Leapmotor akan jadi merek baru di bawah naungan manajemen Indomobil dan Stellantis. Sayangnya, Indomobil enggan mengatakan kapan akan memperkenalkan merek ini.

“Nanti diumumkan tahun depan (2025),” kata Tan Kim Piauw, CEO PT Indomobil Nasional Distributor.

Untuk diketahui, Leapmotor adalah merek asal Tiongkok yang berbasis di kota Hangzhou. Mereka spesialis membuat mobil elektrifikasi. Baik itu full EV ataupun EREV (Extended Range EV, ada mesin untuk mengisi ulang baterai).

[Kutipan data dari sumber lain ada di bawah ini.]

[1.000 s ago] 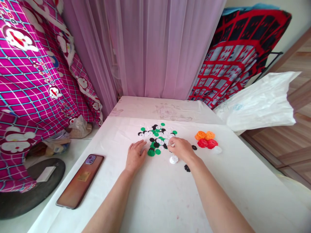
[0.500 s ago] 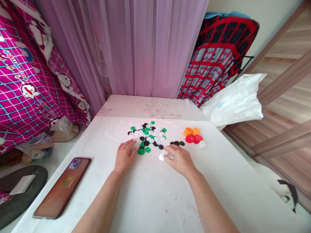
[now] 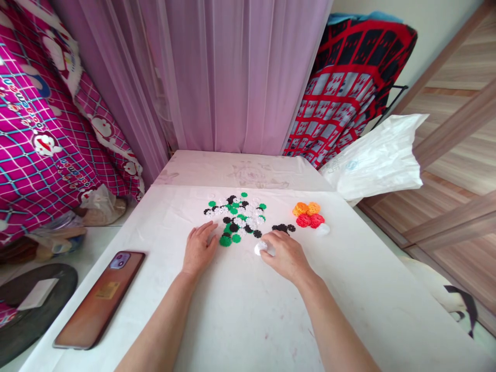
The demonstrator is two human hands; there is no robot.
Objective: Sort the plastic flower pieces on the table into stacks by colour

Merek ini 20 persen sahamnya dikuasai oleh Stellantis, yang kemudian membentuk Leapmotor International. Di bawah Stellantis sendiri, ada mereka Jeep, FIAT, Citroen, Peugeot, Chrysler dan lainnya.

Untuk Indonesia, produk yang akan datang belum diketahui yang aman. Kemungkinannya ada dua yaitu SUV C10 yang sempat juga diperlihatkan pada kami di Paris beberapa waktu lalu. Atau C16, yang baru saja meluncur April 2024 lalu.